Estradiol–sertraline synergy in ovariectomized rats

SummaryThis study investigated estradiol (E2) modulation of the antidepressant effects of a selective serotonin (5-HT) reuptake inhibitor (SSRI; sertraline) and a tricyclic antidepressant (imipramine) as measured by the forced swim test (FST) followed by assessment of gene and protein expression for the 5-HT transporter (SERT) and multiple 5-HT receptors. Female Sprague–Dawley rats were ovariectomized (OVX) and two-thirds of the rats received E2 implants (OVE). 4 weeks later, implants were withdrawn in half of the OVE rats (OVW) to capture a time point when E2 levels were rapidly declining. Rats in each hormone group were treated with vehicle, sertraline (10 mg/kg) or imipramine (10 mg/kg), 24, 5 and 1 h before the FST. Immediately after the FST, midbrain, hippocampus and prefrontal cortex tissue was removed and frozen for analysis of gene expression via quantitative real-time PCR (midbrain tissue) and protein expression via Western blot (prefrontal cortex and hippocampal tissue). In the FST, sertraline decreased immobility and increased swimming in OVE rats, as well as increased swimming in OVW rats. In contrast, no sertraline effect was observed in OVX rats.
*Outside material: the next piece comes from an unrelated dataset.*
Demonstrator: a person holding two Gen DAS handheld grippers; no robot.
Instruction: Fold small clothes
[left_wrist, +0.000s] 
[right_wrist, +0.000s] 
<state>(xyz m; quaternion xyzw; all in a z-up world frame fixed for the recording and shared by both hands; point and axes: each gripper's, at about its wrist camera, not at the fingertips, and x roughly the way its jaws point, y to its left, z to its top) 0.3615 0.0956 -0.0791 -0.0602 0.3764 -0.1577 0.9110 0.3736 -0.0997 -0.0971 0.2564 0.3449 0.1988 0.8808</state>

Rats treated with imipramine showed increased climbing but no changes in immobility or swimming. No changes in protein expression were detected in any treatment group. However, in vehicle-treated rats, E2 increased midbrain SERT mRNA expression, with no effect on midbrain mRNA for the 5-HT receptors. In sertraline-treated rats, E2 decreased 5-HT2A receptor mRNA, and E2-withdrawal increased 5-HT1A, 5-HT2A and 5-HT2C receptor mRNA. In imipramine-treated rats, E2 (and E2-withdrawal) did not affect mRNA expression for any of the target genes. Thus, E2 synergized behaviorally and neurochemically with an SSRI but not a tricyclic antidepressant.